Sommaire

Préparation des échantillons

Fixation

La fixation est une étape critique dans la préparation des coupes histologiques. Elle permet de minimiser les altérations tissulaires liées au délai post mortem et de préserver les structures cellulaires dans un état aussi proche possible que celui du vivant. Si elle n’est pas réalisée dans des conditions optimales ou si la fixation est retardée, un échantillon de tissu peut être irréversiblement endommagé. En l’absence de fixation, les informations morphologiques et histochimiques pouvant être obtenues à partir de l’échantillon seront compromises.

Le choix du protocole de fixation peut dépendre des analyses finales prévues

Méthodes de fixation

Les méthodes décrites ci-dessous sont les plus couramment utilisées en histologie:

Physique – Congélation

La congélation (abaissement brutal de la température à ‐20°C ou plus) empêche l’autolyse.

La congélation directe préserve les antigènes, les graisses, les ARN et l’activité enzymatique.

La fixation par congélation permet de préserver l’ADN/ARN et une antigénicité excellente des tissus mais aux dépens de leur morphologie (artéfacts de congélation).

Recommandation

L’utilisation de l’Isopentane est recommandée pour une meilleure préservation des tissus. C’est un excellent conducteur qui permet une congélation plus rapide.

Chimique – Aldehydes

La fixation avec les aldéhydes crée de liaisons covalentes entre les protéines (réticulation ou « cross-linking »). Elle permet la préservation des lipides et des acides nucléiques et assure une bonne fixation du cytoplasme (organelles). La fixation peut être réalisée soit par immersion des tissus prélevés, soit par perfusion intracardiaque en péri-mortem. Cette dernière méthode permet une meilleure pénétration des fixateurs et est plus efficace pour la préservation des tissus et des organes. Elle est privilégiée pour l’immunohistochimie

Exemples de fixateurs : glutaraldehyde, formaldehyde

Recommandations

Il est préférable de réaliser une fixation par immersion sur de petits échantillons. Le volume du fixateur doit être de 10 à 20 fois le volume des échantillons de tissus. En général, une augmentation de la température augmente la vitesse de fixation mais également le taux d’autolyse et de diffusion des éléments cellulaires. Traditionnellement, une température de 4° C est considérée comme la température idéale pour la fixation des échantillons. Le pH doit être maintenu dans une plage physiologique, entre 7,2 et 7,4 pour la conservation de l’ultrastructure.

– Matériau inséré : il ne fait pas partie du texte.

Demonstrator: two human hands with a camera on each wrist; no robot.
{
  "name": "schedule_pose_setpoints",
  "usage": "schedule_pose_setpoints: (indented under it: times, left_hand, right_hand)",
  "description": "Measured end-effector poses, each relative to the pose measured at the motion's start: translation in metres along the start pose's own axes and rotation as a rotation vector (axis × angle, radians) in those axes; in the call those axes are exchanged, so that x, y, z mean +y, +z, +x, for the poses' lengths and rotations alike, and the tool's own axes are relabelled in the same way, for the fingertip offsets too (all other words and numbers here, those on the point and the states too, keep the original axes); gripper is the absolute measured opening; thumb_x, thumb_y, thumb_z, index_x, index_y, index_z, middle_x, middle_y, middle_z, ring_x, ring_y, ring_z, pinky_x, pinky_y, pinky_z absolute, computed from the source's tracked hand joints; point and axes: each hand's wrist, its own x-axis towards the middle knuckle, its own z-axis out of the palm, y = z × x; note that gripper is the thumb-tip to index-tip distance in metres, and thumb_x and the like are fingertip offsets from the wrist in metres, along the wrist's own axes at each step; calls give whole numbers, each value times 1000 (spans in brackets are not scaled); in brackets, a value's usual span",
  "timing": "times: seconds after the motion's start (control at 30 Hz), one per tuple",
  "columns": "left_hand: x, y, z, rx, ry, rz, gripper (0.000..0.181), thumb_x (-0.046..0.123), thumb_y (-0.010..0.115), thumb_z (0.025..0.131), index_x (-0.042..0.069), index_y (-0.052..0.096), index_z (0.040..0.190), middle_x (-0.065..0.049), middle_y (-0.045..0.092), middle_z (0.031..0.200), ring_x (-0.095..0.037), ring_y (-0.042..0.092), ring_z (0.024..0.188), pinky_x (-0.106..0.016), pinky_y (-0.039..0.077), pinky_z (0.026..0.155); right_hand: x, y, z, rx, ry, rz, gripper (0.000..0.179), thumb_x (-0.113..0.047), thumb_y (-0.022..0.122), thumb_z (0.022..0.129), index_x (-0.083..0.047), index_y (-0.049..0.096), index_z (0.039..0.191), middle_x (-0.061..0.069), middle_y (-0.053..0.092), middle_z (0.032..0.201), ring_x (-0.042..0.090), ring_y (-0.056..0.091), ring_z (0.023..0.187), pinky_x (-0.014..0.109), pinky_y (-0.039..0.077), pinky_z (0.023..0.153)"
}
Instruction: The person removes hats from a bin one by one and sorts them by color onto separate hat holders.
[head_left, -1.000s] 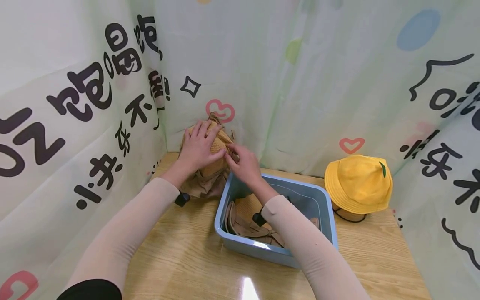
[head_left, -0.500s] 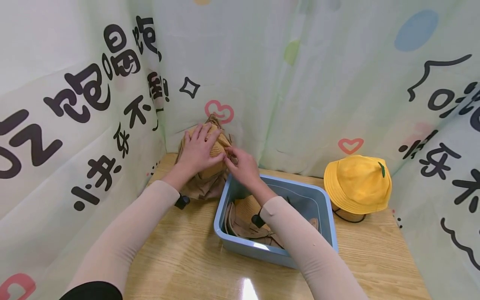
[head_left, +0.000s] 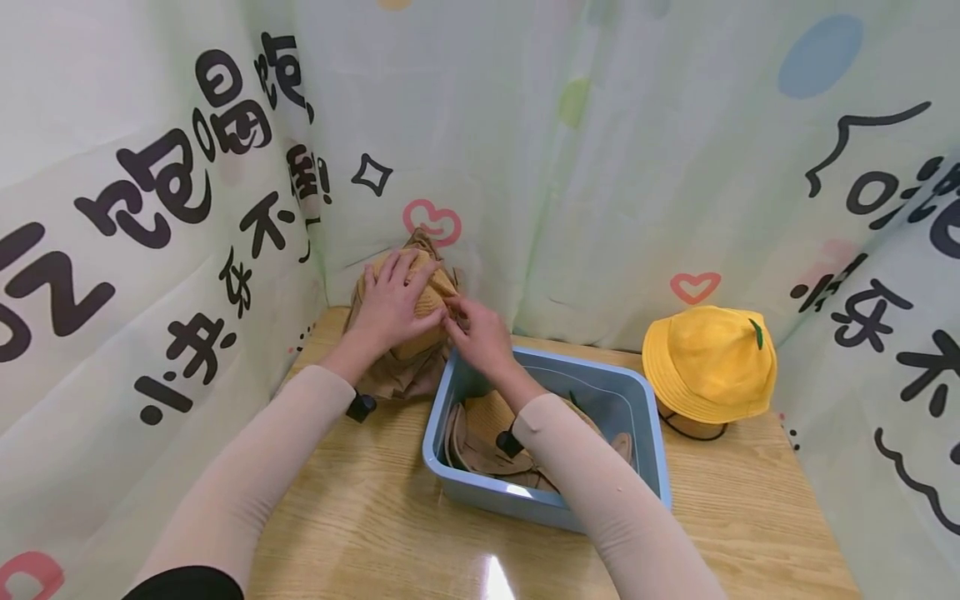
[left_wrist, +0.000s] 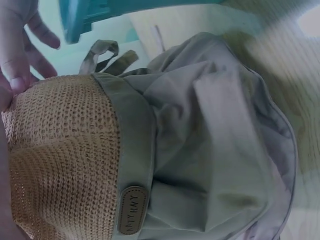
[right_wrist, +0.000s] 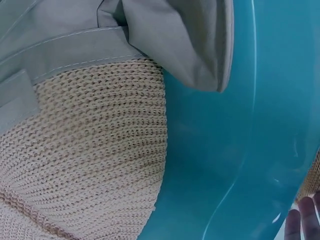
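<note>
A straw sun hat [head_left: 437, 293] with a brown fabric brim stands at the back left, against the curtain. My left hand [head_left: 392, 302] rests on its woven crown with the fingers spread. At the crown's right side, my right hand [head_left: 482, 335] pinches the weave between thumb and finger. The left wrist view shows the crown [left_wrist: 65, 135], a fabric band with a small label [left_wrist: 133, 210] and the folded brim [left_wrist: 235, 150]. A second hat of woven straw and brown fabric [head_left: 480, 446] lies in the blue tub [head_left: 581, 360], below my right forearm, which partly hides it.
A yellow bucket hat [head_left: 708, 362] with a small green leaf sits right of the tub, above a dark wire loop [head_left: 697, 429]. Printed curtains [head_left: 600, 208] close off the back and both sides of the wooden table [head_left: 375, 517].
The whole head view has shifted slightly left. Both hands keep their places on the straw sun hat.
</note>
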Motion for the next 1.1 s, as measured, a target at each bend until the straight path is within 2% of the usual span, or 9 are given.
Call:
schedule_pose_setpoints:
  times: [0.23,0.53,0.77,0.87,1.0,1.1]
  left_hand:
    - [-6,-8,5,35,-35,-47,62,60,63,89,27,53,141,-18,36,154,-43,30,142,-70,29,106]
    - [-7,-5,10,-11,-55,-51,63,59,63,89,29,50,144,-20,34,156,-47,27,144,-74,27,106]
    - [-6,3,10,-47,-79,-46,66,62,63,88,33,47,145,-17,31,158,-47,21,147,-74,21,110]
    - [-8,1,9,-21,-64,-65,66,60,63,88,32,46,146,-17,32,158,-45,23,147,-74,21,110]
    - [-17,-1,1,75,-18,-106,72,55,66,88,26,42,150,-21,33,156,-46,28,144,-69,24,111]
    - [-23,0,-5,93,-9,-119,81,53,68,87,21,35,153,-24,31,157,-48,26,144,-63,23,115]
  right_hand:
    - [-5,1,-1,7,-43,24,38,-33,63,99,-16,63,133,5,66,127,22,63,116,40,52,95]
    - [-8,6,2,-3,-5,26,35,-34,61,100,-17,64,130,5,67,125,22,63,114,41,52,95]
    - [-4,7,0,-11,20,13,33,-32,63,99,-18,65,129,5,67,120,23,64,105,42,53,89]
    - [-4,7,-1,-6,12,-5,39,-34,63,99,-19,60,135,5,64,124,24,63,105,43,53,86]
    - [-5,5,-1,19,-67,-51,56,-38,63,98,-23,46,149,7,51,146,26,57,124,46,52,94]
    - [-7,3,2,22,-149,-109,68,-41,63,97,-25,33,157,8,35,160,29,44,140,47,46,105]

Après leur fixation, les échantillons destinés aux coupes à congélation doivent être cryoprotégés (DMSO, glycérol, sucrose) avant leur congélation afin d’éviter la formation de cristaux de glace.

Inclusion en paraffine

Traitement des tissus

Le but est d’éliminer l’eau des tissus et de la remplacer par un milieu qui se solidifie pour permettre la réalisation de coupes fines (4 à 5µm). Pour cela, le tissu biologique doit être inclus dans une matrice dure (paraffine). Les principales étapes de ce processus sont la déshydratation, la clarification et l’imprégnation.

Déshydratation

Les échantillons fixés dans des solutions aqueuses ne peuvent être imprégnés en paraffine directement. L’eau des tissus doit être éliminée par déshydratation dans une succession de bains d’éthanol de concentration croissante (70%, 95% à 100%).

Clarification

Bien que le tissu soit maintenant essentiellement exempt d’eau, il ne peut toujours pas être imprégné dans la paraffine car celle-ci est non miscible dans l’éthanol. Il faut utiliser un solvant intermédiaire miscible à la fois dans l’éthanol et dans la paraffine. L’agent de clarification le plus couramment utilisé est le xylène.

Imprégnation

Les tissus sont ensuite imprégnés dans la paraffine puis placés et orientés dans des moules et  enrobés afin de produire des blocs en cassettes destinés à la coupe..

Recommandations :

Les os doivent être décalcifiés avant déshydratation.

Après la fixation, les échantillons peuvent être stockés dans une étape de déshydratation avec de l’éthanol à 70%, mais ne doivent pas être conservés dans l’éthanol absolu plus de 2 heures car cela durcit les tissus. Pour la même raison, les échantillons ne doivent pas être stockés dans la solution de clarification (xylène).